What to work on
Exactly retype the lines of the material from its first line to the line with "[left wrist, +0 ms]", including both.

Top of Data extract

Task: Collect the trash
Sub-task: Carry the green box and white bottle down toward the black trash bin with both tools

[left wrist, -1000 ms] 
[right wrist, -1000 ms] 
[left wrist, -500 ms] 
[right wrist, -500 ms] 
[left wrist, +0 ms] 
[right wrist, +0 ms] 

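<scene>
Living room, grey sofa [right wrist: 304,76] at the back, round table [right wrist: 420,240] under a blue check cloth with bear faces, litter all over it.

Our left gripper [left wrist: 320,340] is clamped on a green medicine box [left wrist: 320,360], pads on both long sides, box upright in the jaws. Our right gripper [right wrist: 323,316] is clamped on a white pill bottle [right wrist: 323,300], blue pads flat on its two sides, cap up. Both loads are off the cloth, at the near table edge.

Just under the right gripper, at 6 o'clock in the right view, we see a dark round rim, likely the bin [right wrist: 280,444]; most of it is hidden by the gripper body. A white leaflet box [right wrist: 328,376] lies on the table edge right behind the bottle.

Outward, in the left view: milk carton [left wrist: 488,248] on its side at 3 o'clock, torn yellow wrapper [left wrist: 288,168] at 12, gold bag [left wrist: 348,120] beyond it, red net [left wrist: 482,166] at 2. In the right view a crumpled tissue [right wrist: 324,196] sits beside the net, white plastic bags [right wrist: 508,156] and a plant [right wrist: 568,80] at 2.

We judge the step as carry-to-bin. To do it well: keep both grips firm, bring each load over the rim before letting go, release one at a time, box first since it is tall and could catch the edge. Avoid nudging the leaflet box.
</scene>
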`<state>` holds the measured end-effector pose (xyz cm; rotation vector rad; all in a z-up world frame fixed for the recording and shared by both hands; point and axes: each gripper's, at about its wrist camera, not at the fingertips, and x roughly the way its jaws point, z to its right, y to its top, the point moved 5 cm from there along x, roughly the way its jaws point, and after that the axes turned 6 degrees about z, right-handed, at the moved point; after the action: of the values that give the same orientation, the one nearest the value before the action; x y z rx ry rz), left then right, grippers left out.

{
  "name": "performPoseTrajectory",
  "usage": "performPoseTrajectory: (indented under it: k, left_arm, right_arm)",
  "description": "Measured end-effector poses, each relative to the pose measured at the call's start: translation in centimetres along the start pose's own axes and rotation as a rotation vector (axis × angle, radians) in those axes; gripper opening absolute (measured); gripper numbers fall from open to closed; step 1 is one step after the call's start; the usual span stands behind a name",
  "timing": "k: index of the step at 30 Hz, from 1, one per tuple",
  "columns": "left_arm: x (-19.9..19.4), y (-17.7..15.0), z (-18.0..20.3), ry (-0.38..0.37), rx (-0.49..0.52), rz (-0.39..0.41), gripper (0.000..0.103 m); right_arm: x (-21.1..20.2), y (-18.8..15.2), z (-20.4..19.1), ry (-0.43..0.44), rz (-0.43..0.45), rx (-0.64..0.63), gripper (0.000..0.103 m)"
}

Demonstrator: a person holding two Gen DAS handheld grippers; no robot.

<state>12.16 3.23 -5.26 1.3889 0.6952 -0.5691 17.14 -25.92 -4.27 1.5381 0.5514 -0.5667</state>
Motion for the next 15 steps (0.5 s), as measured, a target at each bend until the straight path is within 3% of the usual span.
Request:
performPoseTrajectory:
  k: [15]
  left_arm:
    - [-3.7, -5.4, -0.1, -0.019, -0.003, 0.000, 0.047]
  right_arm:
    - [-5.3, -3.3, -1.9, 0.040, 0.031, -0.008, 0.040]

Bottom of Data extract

Written answer
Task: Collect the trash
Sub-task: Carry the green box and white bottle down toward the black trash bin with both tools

[left wrist, -1000 ms] 
[right wrist, -1000 ms] 
[left wrist, -500 ms] 
[right wrist, -500 ms] 
[left wrist, +0 ms] 

No more output will be given for this exercise.